■ **ASSIGNED TASK**: Exactly the lines from the beginning of the material to the line with "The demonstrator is" are to be repeated, both ends included.

···

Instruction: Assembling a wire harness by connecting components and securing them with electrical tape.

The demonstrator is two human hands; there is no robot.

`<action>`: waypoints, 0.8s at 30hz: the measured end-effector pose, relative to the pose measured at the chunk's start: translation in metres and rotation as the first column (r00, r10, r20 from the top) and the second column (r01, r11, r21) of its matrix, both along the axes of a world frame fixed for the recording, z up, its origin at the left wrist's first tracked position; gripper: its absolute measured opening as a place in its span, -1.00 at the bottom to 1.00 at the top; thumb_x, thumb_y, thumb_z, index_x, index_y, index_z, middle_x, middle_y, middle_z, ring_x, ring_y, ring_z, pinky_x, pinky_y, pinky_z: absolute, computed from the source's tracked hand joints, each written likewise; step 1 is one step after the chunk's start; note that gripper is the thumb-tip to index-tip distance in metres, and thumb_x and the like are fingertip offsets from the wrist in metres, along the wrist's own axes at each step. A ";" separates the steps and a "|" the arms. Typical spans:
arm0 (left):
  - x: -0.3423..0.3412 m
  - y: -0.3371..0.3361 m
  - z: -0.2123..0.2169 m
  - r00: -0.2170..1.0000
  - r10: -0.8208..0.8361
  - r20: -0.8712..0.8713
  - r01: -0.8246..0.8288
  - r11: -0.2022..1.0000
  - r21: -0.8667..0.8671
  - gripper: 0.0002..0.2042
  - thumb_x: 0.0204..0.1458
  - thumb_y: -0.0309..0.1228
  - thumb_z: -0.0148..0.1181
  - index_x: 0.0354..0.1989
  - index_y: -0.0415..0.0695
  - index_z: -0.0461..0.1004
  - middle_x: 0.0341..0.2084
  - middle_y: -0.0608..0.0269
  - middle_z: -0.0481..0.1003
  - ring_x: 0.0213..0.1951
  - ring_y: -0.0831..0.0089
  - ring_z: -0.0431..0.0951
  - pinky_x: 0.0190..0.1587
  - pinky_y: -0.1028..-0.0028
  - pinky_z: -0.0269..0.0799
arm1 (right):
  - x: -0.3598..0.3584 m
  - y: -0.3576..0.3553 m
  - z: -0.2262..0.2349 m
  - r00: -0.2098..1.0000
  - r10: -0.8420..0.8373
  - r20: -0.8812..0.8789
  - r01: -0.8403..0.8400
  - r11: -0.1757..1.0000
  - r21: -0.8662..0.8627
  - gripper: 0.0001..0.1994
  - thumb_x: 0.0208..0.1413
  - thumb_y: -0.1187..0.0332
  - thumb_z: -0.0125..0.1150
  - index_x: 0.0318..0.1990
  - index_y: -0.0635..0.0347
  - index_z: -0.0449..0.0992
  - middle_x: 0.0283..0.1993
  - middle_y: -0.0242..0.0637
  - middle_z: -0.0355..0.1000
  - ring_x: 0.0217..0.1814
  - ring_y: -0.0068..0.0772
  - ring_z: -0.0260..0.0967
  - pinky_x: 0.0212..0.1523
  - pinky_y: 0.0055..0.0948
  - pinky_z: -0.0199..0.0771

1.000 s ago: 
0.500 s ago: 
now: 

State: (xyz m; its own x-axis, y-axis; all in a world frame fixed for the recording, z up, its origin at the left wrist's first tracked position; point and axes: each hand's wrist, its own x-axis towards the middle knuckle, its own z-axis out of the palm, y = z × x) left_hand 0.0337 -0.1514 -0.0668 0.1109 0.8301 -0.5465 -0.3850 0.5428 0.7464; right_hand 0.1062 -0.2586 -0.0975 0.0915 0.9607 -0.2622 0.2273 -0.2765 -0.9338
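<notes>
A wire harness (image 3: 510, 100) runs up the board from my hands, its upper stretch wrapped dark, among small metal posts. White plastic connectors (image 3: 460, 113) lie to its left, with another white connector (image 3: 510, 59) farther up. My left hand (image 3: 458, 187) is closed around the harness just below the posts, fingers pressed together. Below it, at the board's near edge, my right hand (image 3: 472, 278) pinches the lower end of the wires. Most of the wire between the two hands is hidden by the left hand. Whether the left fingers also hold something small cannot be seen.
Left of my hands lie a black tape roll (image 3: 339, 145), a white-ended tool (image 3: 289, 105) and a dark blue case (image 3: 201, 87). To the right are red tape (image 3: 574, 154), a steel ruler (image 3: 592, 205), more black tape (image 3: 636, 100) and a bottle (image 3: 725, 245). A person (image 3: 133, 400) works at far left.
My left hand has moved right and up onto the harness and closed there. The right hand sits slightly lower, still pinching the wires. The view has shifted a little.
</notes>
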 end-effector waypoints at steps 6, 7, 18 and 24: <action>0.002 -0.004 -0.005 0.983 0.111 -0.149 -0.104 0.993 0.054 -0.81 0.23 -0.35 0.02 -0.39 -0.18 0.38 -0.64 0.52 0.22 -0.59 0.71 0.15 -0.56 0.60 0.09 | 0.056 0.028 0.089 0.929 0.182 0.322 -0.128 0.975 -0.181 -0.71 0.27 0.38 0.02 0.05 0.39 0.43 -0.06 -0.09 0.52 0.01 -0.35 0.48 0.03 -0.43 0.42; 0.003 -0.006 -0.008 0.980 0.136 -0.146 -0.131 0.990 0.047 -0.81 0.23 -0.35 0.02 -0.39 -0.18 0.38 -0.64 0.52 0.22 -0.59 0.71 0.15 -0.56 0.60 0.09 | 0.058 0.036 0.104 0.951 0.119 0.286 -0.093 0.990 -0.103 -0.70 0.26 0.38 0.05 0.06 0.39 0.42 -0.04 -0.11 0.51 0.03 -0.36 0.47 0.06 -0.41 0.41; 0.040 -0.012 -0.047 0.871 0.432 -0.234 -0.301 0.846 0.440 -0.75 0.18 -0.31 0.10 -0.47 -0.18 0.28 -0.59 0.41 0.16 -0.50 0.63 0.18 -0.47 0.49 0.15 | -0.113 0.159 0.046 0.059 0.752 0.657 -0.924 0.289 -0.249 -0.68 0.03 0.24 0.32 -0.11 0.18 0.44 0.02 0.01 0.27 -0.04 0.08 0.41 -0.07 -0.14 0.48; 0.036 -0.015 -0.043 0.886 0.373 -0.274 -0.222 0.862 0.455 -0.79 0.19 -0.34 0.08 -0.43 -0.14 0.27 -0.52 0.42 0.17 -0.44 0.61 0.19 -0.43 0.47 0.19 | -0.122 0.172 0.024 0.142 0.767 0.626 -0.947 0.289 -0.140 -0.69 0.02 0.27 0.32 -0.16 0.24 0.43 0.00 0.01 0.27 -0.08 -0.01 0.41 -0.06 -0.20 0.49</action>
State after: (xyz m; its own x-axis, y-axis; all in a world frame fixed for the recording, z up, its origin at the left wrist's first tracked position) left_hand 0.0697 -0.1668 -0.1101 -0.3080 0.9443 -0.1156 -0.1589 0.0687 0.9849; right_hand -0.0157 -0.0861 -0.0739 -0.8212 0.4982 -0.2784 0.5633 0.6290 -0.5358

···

■ **ANSWER SECTION**:
Instruction: Assembling a wire harness by connecting components and securing them with electrical tape.

The demonstrator is two human hands; there is no robot.

This answer requires nothing more.